Task directions —
Using the data beneath this instruction, retype only the lines from the one that contains "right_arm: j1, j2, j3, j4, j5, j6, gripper" down to the one that contains "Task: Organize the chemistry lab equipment", both included, exactly as they appear.

============================================================

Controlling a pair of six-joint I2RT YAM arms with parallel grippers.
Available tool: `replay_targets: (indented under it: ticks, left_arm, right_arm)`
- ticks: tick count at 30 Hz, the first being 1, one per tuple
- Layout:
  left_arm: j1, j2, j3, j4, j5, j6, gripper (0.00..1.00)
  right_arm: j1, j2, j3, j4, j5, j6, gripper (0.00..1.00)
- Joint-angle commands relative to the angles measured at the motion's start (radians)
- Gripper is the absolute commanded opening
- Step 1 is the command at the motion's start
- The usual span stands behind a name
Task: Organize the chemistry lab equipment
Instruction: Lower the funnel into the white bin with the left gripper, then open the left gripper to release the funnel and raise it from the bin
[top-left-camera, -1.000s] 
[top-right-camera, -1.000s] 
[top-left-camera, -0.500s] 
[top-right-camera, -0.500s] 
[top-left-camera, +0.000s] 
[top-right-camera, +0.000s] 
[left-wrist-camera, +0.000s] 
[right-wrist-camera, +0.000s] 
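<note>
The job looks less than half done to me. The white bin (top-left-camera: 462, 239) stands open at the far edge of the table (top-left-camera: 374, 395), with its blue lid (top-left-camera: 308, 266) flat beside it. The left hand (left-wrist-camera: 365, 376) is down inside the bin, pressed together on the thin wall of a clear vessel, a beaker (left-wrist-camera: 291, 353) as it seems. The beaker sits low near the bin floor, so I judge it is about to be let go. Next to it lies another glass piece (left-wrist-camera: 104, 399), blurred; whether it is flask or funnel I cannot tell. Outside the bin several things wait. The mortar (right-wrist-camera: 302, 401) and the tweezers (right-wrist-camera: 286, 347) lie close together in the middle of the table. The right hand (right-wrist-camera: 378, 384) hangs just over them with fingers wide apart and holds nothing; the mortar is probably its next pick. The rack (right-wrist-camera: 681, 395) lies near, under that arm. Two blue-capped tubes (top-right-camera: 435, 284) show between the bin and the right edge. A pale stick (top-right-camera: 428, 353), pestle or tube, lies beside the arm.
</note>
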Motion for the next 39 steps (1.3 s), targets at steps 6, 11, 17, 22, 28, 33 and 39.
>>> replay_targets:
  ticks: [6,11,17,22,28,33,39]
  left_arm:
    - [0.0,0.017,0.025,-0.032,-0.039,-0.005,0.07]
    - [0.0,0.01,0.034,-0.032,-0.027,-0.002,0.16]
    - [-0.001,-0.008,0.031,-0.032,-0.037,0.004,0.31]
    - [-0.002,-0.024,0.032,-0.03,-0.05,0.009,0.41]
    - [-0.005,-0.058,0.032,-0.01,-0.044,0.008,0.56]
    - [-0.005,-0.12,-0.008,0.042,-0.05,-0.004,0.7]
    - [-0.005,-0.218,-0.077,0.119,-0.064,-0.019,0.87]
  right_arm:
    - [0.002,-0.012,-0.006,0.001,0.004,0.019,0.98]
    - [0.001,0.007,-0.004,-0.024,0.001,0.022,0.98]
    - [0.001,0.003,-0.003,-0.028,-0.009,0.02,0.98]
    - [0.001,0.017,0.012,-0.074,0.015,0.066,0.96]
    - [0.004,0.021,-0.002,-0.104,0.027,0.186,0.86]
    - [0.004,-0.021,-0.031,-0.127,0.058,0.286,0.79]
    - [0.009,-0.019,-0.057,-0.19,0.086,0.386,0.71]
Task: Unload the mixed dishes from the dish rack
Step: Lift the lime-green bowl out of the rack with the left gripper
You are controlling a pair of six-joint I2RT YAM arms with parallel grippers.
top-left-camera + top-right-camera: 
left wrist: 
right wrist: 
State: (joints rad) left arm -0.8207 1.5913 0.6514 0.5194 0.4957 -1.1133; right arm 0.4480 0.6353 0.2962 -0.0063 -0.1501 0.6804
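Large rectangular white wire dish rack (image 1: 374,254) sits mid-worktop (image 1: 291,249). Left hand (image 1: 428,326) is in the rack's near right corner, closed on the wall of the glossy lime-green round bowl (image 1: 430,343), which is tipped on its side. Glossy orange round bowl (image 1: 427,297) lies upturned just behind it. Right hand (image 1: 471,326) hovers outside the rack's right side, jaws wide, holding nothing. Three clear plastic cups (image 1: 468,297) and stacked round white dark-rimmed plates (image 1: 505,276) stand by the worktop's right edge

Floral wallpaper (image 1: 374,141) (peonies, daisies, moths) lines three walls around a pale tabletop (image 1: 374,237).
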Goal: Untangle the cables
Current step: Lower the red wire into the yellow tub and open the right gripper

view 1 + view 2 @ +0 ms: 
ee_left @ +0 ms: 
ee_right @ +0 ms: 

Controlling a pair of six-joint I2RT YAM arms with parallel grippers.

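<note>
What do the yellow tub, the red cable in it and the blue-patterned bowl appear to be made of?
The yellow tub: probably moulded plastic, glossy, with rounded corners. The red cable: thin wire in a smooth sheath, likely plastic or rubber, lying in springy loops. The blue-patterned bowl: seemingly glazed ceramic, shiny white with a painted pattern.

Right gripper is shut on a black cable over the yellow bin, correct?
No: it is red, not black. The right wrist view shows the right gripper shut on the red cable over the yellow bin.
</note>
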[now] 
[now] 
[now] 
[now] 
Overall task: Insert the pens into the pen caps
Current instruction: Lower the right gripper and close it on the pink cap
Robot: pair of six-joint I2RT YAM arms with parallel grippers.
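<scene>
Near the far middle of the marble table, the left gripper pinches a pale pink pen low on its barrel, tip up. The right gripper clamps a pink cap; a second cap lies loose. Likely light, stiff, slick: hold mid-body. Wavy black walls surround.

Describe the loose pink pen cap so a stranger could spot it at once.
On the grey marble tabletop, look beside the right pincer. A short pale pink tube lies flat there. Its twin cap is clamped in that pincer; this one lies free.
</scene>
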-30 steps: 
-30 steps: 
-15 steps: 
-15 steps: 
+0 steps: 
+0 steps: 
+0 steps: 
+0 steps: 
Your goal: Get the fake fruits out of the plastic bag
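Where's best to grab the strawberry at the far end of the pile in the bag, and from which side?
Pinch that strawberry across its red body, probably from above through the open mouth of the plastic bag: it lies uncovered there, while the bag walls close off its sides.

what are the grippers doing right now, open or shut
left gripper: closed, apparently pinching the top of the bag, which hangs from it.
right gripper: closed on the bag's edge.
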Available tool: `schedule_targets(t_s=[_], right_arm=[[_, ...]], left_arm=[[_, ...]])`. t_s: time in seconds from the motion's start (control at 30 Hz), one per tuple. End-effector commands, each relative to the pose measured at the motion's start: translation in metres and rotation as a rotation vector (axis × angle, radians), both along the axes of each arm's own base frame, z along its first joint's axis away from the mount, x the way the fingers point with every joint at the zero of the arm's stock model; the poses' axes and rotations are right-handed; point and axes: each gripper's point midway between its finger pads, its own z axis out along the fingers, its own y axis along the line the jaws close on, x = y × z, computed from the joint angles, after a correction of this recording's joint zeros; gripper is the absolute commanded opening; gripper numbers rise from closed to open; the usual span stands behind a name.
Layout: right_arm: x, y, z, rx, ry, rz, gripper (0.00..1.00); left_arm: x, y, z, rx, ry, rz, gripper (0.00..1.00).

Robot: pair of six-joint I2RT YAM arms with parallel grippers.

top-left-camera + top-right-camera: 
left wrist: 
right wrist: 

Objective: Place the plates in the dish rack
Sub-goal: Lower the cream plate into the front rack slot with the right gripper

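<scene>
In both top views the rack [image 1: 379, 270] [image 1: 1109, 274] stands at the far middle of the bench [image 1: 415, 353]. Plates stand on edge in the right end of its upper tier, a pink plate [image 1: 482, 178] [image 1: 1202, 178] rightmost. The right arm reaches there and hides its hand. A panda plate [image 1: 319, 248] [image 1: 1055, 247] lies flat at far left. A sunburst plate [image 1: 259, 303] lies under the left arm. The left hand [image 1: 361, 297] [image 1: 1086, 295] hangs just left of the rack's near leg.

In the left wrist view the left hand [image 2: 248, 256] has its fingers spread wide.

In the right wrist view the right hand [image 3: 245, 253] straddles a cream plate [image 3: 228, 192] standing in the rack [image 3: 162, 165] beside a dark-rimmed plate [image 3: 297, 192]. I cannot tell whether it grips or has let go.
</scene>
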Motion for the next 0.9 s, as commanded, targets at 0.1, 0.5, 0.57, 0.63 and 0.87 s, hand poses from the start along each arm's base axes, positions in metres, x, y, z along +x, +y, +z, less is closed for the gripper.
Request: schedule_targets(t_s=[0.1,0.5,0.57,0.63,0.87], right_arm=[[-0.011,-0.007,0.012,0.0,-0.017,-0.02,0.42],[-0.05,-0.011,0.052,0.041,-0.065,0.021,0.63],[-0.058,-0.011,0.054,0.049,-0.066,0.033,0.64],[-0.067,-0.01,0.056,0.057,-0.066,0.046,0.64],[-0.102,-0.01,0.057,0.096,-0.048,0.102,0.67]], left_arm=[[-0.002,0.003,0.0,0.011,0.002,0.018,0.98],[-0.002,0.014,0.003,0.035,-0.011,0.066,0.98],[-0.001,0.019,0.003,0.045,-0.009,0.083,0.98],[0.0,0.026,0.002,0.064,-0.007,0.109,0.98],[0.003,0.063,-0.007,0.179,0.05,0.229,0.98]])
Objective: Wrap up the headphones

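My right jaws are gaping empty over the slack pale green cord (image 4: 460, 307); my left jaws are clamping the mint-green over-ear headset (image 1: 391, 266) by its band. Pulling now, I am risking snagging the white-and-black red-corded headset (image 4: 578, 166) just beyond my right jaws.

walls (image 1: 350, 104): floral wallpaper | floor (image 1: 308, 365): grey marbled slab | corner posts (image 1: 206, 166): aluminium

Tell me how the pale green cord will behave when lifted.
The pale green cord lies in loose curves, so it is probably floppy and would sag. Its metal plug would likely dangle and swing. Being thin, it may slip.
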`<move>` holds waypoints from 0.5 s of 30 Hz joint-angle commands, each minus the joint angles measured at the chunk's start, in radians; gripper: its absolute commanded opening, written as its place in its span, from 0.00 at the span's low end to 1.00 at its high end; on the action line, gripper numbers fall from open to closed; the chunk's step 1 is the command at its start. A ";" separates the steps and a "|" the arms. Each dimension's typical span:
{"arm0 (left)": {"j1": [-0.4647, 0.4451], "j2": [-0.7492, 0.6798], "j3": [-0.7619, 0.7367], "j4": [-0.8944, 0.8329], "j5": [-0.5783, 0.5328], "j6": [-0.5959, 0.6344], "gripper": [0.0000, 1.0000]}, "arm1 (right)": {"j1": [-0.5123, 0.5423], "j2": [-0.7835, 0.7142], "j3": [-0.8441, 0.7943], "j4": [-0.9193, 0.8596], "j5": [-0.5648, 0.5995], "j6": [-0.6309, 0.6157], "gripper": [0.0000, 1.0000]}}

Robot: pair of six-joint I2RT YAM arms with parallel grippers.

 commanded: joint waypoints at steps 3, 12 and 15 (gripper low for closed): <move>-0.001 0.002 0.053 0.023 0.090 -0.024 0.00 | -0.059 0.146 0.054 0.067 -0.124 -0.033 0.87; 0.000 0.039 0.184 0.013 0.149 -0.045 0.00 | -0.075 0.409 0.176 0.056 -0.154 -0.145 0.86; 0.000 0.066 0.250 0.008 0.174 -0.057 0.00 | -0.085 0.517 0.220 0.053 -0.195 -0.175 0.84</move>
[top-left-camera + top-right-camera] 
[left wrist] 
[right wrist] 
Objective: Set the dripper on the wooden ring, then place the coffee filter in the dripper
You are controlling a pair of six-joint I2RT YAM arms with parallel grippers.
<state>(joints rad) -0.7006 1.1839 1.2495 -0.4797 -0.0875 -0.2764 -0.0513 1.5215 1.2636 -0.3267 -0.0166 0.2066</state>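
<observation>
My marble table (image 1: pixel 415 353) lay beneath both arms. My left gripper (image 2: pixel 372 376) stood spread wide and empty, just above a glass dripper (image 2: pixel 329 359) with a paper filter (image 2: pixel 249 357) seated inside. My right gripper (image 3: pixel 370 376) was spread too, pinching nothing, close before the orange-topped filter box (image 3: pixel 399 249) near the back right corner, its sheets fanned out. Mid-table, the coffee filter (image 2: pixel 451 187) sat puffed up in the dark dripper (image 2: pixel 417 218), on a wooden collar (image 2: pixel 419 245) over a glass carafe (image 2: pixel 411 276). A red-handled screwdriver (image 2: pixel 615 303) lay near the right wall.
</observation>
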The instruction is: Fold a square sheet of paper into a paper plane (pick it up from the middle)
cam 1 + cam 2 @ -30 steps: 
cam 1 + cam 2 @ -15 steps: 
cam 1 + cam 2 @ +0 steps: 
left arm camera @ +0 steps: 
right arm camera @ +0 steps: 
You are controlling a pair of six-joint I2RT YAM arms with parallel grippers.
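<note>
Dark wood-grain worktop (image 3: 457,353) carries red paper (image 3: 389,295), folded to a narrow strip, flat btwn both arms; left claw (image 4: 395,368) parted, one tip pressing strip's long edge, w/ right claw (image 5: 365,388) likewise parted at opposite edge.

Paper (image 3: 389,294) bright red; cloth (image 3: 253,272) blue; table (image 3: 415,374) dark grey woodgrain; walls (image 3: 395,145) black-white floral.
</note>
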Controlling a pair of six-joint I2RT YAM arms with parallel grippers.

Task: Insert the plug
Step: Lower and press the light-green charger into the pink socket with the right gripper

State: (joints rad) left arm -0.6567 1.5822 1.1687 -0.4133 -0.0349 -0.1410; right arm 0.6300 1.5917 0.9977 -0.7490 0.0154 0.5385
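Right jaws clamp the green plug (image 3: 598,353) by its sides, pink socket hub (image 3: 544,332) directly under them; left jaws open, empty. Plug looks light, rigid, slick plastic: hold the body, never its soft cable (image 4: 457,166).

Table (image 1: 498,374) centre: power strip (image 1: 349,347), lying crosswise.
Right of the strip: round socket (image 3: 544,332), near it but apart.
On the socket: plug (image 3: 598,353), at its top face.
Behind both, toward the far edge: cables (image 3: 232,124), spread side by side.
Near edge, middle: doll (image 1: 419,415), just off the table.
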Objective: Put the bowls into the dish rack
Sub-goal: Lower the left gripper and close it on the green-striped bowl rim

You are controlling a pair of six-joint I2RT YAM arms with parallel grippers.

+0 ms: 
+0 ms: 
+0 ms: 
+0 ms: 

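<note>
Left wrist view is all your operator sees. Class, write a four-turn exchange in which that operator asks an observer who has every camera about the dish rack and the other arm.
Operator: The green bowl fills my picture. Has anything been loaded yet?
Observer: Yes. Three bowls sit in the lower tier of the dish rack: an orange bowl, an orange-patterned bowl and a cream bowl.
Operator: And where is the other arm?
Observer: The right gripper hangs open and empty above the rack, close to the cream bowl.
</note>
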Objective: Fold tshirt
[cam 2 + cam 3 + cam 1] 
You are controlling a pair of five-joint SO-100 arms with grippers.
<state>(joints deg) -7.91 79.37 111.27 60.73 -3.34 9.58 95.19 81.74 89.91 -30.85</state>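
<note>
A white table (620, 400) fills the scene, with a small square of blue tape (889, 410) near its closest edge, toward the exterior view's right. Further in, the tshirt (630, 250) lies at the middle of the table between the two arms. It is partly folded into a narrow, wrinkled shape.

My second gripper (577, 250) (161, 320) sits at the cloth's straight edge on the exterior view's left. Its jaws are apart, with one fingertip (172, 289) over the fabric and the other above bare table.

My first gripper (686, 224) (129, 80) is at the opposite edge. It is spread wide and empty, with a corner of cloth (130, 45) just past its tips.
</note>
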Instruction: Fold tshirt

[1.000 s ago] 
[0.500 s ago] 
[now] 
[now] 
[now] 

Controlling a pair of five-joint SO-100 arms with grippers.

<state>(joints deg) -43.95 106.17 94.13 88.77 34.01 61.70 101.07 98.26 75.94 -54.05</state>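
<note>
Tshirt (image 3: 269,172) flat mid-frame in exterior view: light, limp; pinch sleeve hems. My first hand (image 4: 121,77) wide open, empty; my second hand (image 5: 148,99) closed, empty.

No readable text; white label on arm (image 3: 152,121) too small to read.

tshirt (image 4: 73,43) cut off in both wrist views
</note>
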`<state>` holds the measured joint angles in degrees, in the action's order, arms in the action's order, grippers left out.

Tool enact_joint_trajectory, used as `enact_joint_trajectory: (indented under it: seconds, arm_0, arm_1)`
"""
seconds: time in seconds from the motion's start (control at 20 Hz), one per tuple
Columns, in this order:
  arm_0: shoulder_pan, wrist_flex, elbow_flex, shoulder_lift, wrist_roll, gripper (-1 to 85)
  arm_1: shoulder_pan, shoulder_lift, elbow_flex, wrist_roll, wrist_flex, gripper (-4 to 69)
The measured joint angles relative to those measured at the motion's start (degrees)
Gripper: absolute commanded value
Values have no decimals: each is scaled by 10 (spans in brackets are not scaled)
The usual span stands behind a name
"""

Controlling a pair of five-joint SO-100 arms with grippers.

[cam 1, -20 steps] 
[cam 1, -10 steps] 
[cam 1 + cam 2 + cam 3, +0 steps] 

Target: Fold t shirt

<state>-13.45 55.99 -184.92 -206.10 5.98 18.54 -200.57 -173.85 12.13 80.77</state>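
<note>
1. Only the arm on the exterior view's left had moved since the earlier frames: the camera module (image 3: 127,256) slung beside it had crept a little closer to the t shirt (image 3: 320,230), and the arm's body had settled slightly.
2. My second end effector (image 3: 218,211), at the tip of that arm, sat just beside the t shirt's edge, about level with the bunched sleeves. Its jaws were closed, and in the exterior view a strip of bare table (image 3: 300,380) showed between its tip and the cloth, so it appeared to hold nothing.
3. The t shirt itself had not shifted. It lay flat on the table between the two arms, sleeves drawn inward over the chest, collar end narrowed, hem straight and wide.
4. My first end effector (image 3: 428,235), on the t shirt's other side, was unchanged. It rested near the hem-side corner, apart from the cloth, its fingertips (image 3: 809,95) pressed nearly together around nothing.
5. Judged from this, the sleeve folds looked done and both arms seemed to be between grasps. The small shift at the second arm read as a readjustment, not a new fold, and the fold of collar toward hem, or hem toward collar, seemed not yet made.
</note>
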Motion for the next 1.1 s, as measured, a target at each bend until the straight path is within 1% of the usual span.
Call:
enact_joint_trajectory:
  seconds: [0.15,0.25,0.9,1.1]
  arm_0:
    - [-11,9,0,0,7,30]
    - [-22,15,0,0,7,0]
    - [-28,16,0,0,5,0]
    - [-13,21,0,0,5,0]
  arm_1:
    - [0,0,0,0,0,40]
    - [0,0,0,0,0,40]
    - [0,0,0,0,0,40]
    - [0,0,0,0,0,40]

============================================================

Exercise solution —
  right_arm: j1, j2, j3, j4, j5, j6, gripper (0.00..1.00)
- Joint-angle commands relative to the angles measured at the motion's start (radians)
- Gripper is the absolute commanded opening
- Step 1 is the command at the motion's start
- The usual span stands behind a name
Task: Organize the chemistry lab equipment

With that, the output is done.